THE TASK: Line count for "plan": say how many lines of the data contain it, with no other text.

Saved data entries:
== Segment start ==

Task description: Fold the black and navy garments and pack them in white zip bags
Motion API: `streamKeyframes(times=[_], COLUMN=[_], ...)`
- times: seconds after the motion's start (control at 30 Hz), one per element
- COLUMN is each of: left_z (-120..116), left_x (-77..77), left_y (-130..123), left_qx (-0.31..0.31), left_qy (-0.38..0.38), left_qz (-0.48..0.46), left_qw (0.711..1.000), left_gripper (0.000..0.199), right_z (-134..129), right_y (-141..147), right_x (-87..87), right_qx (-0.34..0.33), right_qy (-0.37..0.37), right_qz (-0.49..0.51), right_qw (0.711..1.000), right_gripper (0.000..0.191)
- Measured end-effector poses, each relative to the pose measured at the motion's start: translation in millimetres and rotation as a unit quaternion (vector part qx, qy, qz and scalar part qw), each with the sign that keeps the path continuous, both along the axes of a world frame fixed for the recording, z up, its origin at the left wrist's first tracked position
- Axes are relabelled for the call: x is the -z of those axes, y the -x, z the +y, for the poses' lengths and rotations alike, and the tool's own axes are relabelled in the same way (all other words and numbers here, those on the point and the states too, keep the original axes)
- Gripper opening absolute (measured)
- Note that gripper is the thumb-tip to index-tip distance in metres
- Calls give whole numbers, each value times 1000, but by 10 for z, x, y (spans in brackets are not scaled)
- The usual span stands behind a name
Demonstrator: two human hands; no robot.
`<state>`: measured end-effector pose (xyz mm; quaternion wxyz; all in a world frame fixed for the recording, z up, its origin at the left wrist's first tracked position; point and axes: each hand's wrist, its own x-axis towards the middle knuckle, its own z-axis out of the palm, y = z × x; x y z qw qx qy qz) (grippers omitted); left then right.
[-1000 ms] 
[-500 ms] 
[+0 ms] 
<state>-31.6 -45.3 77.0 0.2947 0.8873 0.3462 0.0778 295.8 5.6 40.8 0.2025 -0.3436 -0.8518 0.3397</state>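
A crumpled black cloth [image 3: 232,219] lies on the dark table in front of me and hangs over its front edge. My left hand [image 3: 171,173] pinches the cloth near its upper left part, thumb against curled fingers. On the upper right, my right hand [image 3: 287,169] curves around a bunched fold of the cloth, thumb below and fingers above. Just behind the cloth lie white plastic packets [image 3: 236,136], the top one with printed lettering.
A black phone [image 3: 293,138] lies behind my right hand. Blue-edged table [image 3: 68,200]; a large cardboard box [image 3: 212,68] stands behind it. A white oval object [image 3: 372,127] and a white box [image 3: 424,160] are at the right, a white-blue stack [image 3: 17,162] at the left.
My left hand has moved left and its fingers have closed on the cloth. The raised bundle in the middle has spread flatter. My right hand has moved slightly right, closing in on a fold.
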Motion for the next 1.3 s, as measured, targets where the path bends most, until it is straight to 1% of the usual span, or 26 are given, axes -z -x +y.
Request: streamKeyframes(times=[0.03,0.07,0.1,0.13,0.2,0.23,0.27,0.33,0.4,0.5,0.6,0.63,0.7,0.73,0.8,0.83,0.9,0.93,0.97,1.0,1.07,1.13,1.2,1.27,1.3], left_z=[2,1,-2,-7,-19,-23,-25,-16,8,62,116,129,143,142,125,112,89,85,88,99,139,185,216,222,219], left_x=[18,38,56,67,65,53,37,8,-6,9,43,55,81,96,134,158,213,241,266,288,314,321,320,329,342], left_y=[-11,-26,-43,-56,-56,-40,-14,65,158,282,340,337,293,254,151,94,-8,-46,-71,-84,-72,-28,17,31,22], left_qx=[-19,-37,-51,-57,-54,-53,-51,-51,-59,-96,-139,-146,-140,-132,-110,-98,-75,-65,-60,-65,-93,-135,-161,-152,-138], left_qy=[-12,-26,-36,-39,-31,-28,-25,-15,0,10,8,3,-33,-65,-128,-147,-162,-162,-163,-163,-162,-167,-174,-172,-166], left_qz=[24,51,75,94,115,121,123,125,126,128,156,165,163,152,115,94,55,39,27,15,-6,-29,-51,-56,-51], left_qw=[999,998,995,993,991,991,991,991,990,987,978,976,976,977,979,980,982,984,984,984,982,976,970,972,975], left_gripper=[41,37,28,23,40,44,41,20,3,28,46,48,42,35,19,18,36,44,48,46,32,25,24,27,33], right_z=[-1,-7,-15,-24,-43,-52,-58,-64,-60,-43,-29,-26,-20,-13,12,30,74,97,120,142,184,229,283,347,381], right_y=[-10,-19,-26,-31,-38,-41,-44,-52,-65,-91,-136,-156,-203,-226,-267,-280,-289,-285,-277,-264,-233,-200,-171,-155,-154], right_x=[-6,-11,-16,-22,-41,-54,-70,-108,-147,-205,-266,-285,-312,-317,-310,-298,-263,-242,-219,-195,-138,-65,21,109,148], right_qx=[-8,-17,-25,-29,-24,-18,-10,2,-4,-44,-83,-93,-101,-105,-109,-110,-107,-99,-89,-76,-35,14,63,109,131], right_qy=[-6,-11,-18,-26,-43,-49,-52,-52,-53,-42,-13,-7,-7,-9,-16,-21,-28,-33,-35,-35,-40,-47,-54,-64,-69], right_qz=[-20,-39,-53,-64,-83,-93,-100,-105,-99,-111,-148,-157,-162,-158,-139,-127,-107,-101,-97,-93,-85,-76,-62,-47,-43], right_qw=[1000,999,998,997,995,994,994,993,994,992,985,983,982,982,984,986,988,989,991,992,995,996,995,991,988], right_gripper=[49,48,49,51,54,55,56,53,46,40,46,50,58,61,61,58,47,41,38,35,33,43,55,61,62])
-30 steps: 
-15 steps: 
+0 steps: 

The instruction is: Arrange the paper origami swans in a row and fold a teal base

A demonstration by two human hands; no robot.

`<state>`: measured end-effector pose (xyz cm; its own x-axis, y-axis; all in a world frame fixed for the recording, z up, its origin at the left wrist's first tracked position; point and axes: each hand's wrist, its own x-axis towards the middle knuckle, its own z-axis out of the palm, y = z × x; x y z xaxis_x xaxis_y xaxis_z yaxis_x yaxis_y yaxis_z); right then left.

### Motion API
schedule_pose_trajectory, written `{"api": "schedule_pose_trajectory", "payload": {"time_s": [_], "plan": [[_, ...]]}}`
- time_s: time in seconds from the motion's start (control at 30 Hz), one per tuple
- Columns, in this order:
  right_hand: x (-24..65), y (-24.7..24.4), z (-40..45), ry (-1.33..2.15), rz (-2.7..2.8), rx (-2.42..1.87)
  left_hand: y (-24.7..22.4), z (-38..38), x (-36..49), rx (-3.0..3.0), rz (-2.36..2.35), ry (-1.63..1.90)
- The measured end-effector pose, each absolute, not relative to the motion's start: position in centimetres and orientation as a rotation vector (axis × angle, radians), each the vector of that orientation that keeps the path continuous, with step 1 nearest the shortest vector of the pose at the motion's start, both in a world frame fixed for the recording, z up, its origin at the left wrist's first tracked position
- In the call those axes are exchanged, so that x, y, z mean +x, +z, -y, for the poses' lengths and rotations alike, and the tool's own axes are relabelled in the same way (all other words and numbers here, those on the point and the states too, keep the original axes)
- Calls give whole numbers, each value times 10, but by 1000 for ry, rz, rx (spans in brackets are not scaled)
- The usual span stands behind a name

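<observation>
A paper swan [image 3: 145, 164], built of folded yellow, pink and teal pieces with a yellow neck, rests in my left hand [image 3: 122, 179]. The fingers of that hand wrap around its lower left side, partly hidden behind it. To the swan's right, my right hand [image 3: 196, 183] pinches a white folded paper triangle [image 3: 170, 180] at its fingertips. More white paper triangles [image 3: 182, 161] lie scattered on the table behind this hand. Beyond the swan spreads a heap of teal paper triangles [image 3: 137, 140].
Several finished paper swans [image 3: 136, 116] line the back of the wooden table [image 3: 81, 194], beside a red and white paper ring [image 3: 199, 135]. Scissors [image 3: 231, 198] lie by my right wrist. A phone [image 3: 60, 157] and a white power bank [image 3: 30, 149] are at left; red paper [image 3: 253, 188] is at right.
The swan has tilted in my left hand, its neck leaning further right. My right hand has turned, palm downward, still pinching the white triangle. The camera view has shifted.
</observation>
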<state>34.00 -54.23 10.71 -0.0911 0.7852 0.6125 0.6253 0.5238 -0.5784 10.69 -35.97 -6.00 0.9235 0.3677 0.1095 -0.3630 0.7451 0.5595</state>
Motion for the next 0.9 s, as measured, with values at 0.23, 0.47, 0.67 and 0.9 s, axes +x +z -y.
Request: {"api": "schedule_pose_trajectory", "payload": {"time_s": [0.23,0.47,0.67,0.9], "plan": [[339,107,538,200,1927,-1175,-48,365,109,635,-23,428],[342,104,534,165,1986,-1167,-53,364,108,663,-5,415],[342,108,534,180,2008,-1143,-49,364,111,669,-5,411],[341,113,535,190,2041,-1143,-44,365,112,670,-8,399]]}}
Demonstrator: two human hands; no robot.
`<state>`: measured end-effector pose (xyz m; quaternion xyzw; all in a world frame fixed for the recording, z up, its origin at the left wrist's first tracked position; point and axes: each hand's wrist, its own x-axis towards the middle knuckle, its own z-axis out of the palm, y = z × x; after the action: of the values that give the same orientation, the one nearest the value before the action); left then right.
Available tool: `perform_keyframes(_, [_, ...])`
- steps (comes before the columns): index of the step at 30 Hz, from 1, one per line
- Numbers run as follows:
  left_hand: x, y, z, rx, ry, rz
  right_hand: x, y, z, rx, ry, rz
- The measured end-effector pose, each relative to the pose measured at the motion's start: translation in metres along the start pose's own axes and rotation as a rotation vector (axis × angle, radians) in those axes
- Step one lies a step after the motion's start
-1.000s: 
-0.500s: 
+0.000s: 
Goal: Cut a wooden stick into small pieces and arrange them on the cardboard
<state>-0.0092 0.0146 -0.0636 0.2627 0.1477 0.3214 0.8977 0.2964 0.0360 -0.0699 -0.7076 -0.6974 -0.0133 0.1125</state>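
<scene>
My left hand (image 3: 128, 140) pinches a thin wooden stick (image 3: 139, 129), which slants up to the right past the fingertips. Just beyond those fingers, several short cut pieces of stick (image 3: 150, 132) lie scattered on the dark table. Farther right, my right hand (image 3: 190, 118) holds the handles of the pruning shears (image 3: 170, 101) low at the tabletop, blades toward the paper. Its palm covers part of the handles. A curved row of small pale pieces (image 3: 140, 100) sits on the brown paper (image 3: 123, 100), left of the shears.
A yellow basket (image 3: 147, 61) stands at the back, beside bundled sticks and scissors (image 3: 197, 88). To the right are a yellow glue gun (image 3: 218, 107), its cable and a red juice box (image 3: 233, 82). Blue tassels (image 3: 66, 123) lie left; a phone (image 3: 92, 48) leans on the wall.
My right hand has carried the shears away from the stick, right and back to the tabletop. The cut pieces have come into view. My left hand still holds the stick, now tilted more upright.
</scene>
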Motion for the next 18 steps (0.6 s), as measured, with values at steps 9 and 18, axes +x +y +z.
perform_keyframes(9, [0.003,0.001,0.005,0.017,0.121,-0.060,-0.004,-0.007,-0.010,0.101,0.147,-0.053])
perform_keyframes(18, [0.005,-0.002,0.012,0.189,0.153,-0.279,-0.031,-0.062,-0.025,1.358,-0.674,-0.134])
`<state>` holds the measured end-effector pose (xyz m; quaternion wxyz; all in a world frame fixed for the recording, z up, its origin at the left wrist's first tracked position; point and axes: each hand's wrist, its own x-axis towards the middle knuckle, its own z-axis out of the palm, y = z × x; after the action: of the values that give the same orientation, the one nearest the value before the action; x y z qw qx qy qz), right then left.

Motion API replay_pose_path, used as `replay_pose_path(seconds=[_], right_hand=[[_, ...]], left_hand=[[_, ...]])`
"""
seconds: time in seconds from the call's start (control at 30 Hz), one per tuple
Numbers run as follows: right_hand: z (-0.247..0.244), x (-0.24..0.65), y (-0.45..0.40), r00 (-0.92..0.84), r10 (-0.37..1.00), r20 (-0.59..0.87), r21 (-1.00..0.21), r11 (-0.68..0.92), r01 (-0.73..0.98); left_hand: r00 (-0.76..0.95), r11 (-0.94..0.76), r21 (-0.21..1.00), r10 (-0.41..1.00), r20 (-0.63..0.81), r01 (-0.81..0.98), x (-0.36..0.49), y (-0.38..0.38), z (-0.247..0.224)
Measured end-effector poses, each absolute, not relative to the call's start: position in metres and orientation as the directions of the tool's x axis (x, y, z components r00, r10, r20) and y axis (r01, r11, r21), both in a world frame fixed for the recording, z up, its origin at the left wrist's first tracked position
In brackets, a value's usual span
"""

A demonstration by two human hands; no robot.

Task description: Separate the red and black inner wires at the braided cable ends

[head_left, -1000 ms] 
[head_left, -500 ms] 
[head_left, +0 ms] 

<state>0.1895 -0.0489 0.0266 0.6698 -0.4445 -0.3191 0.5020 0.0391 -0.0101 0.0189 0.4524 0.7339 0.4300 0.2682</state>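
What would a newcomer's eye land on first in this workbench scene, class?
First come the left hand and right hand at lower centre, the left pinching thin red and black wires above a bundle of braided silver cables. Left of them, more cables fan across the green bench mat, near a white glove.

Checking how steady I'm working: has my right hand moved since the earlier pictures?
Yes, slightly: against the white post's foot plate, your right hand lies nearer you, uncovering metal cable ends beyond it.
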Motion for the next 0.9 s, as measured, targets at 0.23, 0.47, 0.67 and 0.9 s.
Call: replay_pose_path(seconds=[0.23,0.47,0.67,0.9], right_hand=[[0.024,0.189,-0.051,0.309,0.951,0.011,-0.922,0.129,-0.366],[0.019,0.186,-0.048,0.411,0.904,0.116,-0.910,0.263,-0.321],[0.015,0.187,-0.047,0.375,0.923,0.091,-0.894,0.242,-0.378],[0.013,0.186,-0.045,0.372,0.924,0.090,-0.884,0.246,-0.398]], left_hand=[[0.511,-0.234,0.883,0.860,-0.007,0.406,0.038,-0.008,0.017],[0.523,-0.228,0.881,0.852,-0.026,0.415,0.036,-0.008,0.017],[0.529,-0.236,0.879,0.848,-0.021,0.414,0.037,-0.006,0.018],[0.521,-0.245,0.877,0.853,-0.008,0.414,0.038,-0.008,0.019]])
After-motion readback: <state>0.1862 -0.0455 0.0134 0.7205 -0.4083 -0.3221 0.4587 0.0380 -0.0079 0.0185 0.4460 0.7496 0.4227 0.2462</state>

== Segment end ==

SOLUTION: 2